I am trying to solve an equations such as the roots of $$k*x(11*x + 1) + d*x(11x + 1)$$ has to match the roots of this function $$x^2 + 0.1x + 6 + k*x(11*x + 1) + d*x(11x + 1)$$, where I have to solve values for k and d which match the criteria.
Is it even possible, I cannot seem to make mathmatica do it which make me question my method..
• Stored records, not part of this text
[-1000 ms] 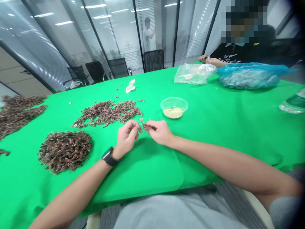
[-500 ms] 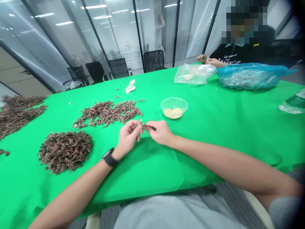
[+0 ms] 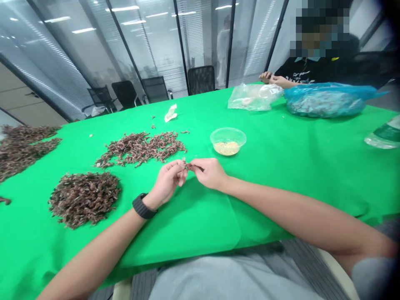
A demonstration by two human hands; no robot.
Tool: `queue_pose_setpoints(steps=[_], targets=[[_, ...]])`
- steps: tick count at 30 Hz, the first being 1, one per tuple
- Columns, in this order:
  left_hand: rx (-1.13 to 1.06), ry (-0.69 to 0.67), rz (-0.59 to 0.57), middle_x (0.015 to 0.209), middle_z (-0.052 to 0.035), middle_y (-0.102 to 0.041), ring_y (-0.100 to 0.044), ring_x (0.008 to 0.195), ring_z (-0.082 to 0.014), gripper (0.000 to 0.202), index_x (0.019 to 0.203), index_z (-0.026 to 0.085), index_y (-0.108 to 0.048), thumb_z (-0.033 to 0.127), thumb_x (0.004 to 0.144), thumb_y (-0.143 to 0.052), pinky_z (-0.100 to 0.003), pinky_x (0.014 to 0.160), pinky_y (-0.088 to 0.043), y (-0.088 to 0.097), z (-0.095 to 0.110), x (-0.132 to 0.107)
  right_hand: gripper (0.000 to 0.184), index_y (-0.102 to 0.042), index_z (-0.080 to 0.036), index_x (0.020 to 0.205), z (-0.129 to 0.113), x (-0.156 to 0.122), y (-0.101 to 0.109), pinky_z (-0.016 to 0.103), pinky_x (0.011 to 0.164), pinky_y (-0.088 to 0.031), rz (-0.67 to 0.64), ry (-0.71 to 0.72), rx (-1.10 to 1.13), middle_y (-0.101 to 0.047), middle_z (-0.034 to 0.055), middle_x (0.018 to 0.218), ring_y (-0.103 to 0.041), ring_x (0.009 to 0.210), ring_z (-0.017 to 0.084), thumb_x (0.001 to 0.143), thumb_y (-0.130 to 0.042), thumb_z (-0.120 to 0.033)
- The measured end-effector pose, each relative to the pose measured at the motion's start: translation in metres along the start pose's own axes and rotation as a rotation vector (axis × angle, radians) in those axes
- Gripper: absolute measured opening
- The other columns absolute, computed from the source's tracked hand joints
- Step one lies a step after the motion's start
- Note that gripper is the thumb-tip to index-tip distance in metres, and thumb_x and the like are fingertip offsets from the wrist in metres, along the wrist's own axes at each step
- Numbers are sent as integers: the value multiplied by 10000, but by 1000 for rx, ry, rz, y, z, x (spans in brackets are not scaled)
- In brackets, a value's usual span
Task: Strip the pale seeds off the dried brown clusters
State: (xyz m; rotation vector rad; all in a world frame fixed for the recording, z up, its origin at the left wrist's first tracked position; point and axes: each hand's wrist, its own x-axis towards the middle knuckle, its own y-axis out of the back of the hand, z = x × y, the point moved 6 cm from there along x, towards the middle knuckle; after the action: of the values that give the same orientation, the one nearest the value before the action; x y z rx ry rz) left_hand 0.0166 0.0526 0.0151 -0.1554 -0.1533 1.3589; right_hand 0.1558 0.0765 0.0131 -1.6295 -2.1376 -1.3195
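Green-covered worktop (image 3: 281, 175): the left hand (image 3: 167, 181) and right hand (image 3: 211, 173) meet mid-worktop, their fingers (image 3: 196, 163) clamped on a small brown piece (image 3: 189, 166), near a scattered brown heap (image 3: 140, 148) and a clear plastic bowl (image 3: 228, 130).

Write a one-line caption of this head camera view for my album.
The left hand and right hand pinch a small brown piece over a green tablecloth, near a heap of similar pieces.

I could read no words, numbers or brands anywhere. The white print (image 3: 301, 76) on my co-worker's shirt (image 3: 289, 70) was too small and blurred to make out, as were the green label (image 3: 387, 132) on the bottle (image 3: 376, 142) and the small tag (image 3: 274, 90) on the clear bag (image 3: 251, 99).
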Motion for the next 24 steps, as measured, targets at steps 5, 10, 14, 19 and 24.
queue_pose_setpoints(steps=[5, 10, 14, 19, 24], targets=[[37, -32, -11, 647, 22, -606, -436, 426, -41, 175, 757, 153, -580, 270, 863, -656, -205, 458, -321, 0, 2, 2, 268, -675, -159, 717, 0, 0, 1, 244, 582, -317, 2, -18, 11, -653, 12, 638, -507, 565, 108, 953, -578, -241], [151, -84, 8, 662, 17, -625, -426, 430, -36, 156, 786, 151, -584, 267, 865, -652, -193, 455, -302, 1, 7, 3, 305, -638, -154, 668, 1, -1, -1, 254, 554, -271, -13, -45, 14, -596, -3, 581, -444, 530, 96, 947, -583, -265], [288, -151, 68, 637, 18, -614, -434, 430, -52, 161, 794, 164, -563, 281, 855, -655, -194, 439, -310, 2, 12, 0, 304, -625, -153, 652, 1, -2, -3, 258, 558, -266, -13, -46, 22, -584, -3, 585, -447, 542, 98, 933, -593, -266], [522, -334, 117, 684, 11, -615, -489, 528, -81, 148, 842, 174, -593, 298, 859, -672, -204, 525, -385, 1, 21, -7, 363, -553, -158, 594, -2, -2, -5, 262, 556, -260, -40, -48, 46, -531, -18, 552, -421, 530, 93, 930, -592, -288], [906, -537, 107, 700, 4, -625, -538, 605, -115, 46, 872, 199, -648, 242, 857, -654, -223, 611, -415, 5, 32, -10, 380, -482, -167, 552, -4, -2, -5, 258, 547, -250, -69, -46, 97, -475, -35, 506, -387, 513, 88, 896, -604, -268]])
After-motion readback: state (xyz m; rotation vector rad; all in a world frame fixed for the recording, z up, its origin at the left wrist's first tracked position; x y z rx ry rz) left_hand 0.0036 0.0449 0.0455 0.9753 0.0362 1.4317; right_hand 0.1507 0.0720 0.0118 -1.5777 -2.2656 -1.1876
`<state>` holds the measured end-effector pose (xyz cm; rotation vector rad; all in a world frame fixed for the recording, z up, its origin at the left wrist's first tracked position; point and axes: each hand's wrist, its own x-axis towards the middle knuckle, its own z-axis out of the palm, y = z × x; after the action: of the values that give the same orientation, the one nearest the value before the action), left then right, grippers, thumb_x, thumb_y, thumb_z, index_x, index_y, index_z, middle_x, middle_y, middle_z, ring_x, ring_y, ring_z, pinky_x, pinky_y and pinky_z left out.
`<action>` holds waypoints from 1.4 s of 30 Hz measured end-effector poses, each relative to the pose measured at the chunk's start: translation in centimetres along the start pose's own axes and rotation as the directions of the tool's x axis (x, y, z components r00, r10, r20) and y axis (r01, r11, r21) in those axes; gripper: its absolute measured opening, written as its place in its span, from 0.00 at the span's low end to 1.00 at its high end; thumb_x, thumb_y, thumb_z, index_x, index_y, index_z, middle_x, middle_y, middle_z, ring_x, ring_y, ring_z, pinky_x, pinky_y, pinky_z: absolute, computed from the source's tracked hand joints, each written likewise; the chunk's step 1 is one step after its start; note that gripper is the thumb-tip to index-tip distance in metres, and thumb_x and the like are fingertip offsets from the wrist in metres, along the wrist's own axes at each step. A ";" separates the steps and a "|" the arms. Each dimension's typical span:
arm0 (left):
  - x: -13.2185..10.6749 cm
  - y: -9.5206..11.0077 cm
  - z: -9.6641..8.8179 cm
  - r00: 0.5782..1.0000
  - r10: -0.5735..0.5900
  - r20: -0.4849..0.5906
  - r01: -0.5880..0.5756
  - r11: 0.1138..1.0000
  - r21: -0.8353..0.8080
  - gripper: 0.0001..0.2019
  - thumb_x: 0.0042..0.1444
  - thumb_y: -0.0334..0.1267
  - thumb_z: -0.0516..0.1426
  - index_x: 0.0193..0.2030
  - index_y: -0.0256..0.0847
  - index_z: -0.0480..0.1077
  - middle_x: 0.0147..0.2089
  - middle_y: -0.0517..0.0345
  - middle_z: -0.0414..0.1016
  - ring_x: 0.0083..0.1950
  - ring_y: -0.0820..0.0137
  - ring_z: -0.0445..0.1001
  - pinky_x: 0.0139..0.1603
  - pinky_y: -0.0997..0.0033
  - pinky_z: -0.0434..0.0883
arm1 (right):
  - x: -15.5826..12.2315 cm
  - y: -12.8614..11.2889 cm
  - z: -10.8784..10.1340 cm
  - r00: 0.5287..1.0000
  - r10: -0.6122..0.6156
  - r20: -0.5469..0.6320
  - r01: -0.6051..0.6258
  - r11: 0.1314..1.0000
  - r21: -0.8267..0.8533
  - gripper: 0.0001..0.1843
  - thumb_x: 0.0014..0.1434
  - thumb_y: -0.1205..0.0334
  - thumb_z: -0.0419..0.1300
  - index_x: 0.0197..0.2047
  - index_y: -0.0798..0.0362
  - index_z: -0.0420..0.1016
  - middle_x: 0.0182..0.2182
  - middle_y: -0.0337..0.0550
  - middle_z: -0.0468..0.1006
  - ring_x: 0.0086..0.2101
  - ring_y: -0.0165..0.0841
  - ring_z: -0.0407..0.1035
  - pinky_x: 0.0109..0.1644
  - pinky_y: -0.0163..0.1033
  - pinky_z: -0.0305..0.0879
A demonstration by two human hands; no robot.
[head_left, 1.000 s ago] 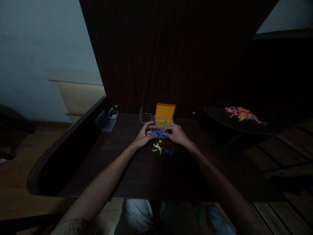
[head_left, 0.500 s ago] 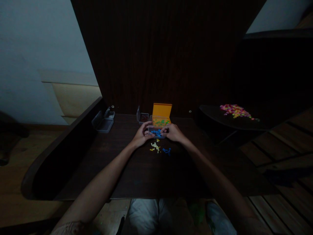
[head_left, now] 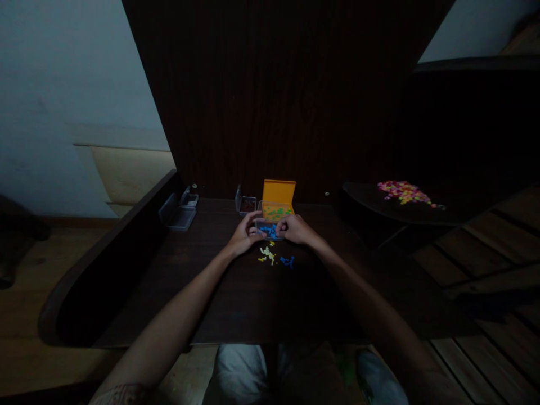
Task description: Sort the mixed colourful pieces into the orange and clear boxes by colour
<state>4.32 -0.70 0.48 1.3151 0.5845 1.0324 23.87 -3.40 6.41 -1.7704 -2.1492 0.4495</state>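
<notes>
Two hands at a clear box of blue pieces, mid-frame, hemmed in by other containers and loose bits.
The left hand is closed around the box's left end; the right hand has its fingers drawn together at the right end, and whether they pinch a piece cannot be told. Just above stands an open orange case with green pieces, and left of it a small open box with dark contents; a dark panel rises behind. Just below lie pale yellow pieces and darker blue pieces. Left of centre, two open clear boxes sit by a raised side board; at right, a multicoloured heap covers part of a ledge.
</notes>
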 end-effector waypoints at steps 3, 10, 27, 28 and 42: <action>-0.1 0.1 0.0 1.000 0.003 0.004 -0.003 1.000 0.009 0.35 0.41 0.30 0.68 0.58 0.42 0.63 0.55 0.50 0.69 0.35 0.78 0.73 0.42 0.72 0.73 | 0.3 -0.2 -0.4 0.996 0.071 0.055 -0.071 0.997 0.007 0.07 0.45 0.74 0.65 0.28 0.53 0.82 0.26 0.37 0.78 0.29 0.29 0.70 0.30 0.30 0.60; -0.1 0.1 0.0 1.000 -0.004 0.000 0.004 1.000 0.024 0.35 0.41 0.30 0.68 0.58 0.43 0.64 0.55 0.50 0.70 0.34 0.78 0.72 0.41 0.73 0.73 | 1.0 -0.7 -0.7 0.982 0.152 0.108 -0.156 0.987 0.031 0.07 0.43 0.75 0.66 0.25 0.55 0.81 0.22 0.38 0.78 0.25 0.29 0.70 0.25 0.29 0.58; 0.1 -0.3 -0.2 1.000 0.003 -0.003 -0.003 1.000 0.011 0.36 0.42 0.30 0.68 0.59 0.43 0.63 0.56 0.49 0.69 0.36 0.77 0.74 0.44 0.69 0.73 | 0.7 0.2 -0.9 0.998 0.063 -0.004 -0.063 0.995 0.080 0.05 0.48 0.70 0.65 0.31 0.55 0.79 0.23 0.34 0.74 0.24 0.25 0.65 0.27 0.29 0.57; 0.1 -0.4 -0.2 1.000 0.002 -0.006 -0.002 1.000 0.007 0.36 0.42 0.30 0.68 0.59 0.43 0.62 0.56 0.50 0.69 0.36 0.77 0.74 0.44 0.69 0.73 | 0.4 0.5 -1.3 1.000 -0.003 -0.025 0.005 0.997 0.083 0.04 0.51 0.70 0.63 0.32 0.55 0.79 0.23 0.34 0.74 0.25 0.25 0.65 0.28 0.29 0.57; 0.4 -0.9 -0.5 1.000 0.011 -0.016 -0.011 1.000 -0.014 0.36 0.42 0.32 0.69 0.59 0.44 0.62 0.56 0.51 0.69 0.36 0.76 0.76 0.44 0.69 0.75 | -9.4 3.3 2.0 0.945 -0.305 0.120 0.307 0.952 -0.001 0.28 0.60 0.58 0.63 0.63 0.52 0.67 0.62 0.51 0.66 0.61 0.42 0.61 0.64 0.50 0.60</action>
<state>4.32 -0.07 -0.40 1.2999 0.5817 1.0549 27.62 -12.13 2.74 -1.4127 -2.4646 0.4636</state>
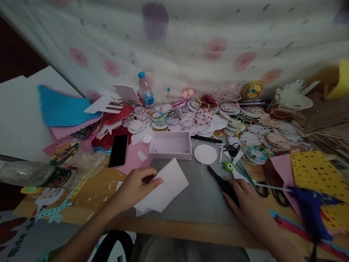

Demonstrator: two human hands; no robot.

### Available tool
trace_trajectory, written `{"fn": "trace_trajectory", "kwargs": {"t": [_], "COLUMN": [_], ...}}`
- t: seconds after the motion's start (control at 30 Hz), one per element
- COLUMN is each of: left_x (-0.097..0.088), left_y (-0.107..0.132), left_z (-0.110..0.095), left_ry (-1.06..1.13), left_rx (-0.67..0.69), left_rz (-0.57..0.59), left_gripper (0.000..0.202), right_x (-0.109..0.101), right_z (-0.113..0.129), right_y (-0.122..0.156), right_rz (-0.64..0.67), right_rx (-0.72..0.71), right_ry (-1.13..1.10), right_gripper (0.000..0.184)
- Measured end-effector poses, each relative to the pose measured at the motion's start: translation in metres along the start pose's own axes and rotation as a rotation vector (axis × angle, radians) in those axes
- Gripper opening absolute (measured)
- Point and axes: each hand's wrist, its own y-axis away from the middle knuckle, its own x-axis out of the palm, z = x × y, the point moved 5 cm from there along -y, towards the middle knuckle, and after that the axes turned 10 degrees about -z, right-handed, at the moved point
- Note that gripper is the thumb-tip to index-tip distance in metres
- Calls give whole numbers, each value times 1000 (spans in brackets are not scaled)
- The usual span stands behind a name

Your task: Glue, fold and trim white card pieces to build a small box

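My left hand (141, 185) pinches a folded piece of white card (171, 182) between thumb and fingers, above the grey cutting mat (201, 203). In my right hand (245, 200) is a black utility knife (222, 182), lying low over the mat with its tip pointing away and to the left. Beyond the card stands an open white box (170, 145), its inside pale pink. Just right of the box lies a white paper disc (205, 154), close to the knife's tip.
Behind are many decorated paper discs (203, 118) and a water bottle (145, 91). At left lie a phone (118, 150) and a large plastic bottle (35, 174). On the right are scissors (280, 196), a blue glue gun (308, 203) and yellow dotted sheets (319, 174).
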Motion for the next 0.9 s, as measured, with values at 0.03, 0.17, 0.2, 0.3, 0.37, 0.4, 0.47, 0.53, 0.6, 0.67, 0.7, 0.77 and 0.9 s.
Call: {"fn": "trace_trajectory", "kwargs": {"t": [0.03,0.17,0.2,0.3,0.37,0.4,0.47,0.53,0.6,0.67,0.7,0.77,0.9], "left_x": [-7,-11,-7,8,13,14,15,17,19,20,20,19,15], "left_y": [-4,-16,-19,-25,-28,-30,-33,-35,-38,-41,-42,-44,-43], "left_z": [-11,-49,-55,-63,-62,-61,-59,-57,-59,-62,-64,-68,-71], "left_ry": [-103,-386,-421,-493,-523,-529,-526,-519,-523,-541,-552,-577,-625], "left_rx": [79,345,394,468,466,455,424,388,372,374,380,394,404], "left_rz": [2,6,19,74,91,93,105,131,149,148,144,143,181], "left_gripper": [27,23,22,21,22,23,24,26,30,32,33,32,29], "right_x": [1,-8,-12,-20,-23,-24,-25,-25,-23,-22,-20,-18,-9], "right_z": [1,6,8,16,22,26,32,38,43,48,50,54,65], "right_y": [0,4,4,6,5,3,0,-4,-6,-6,-5,0,13], "right_rz": [3,-49,-63,-81,-74,-71,-61,-43,-11,31,51,83,128], "right_rx": [11,133,176,311,384,409,452,486,502,501,499,494,497], "right_ry": [-21,-190,-236,-364,-440,-481,-581,-675,-729,-729,-716,-668,-571], "right_gripper": [28,29,31,34,35,35,33,31,30,30,30,29,31]}}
and What about for these for these
$$p*x == x^2 + 0.1x+(6+p)$$
or
$$kp*x (11 x^2 + 1 x) + ki (11 x + 1x) + kd*x^2 (11x + 1 x) == x (x^2 + 0.1 x + 6) + kp*x (11 x^2 + 1 x) + ki (11 x + 1 x) + kd*x^2 (11 x^2 + 1 x)$$
or
$$kp (11 x^2 + 1 x) + kd*x (11 x + 1 x) == x (x^2 + 0.1 x + 6) + kd*x(11 x^2 + 1 x)$$
one of them must be able to do so.
By factoring out $11x+1$ and $x$ the first function we find that it is equal to
$$ x (k+d)(11x+1), $$
so its roots are $x=0$ and $x = -1/11$.
By expanding the parentheses then collecting like powers of $x$ we find that the second function is equal to
$$ (1+11k+11d)x^2 + (k + d + 0.1) x + 6. $$
In order for this to have a root at $x = 0$ the constant term must be zero. Since it isn't, and since the constant term doesn't depend on $k$ or $d$ (it's just $6$), it doesn't have a root at $x = 0$ no matter what $k$ and $d$ are.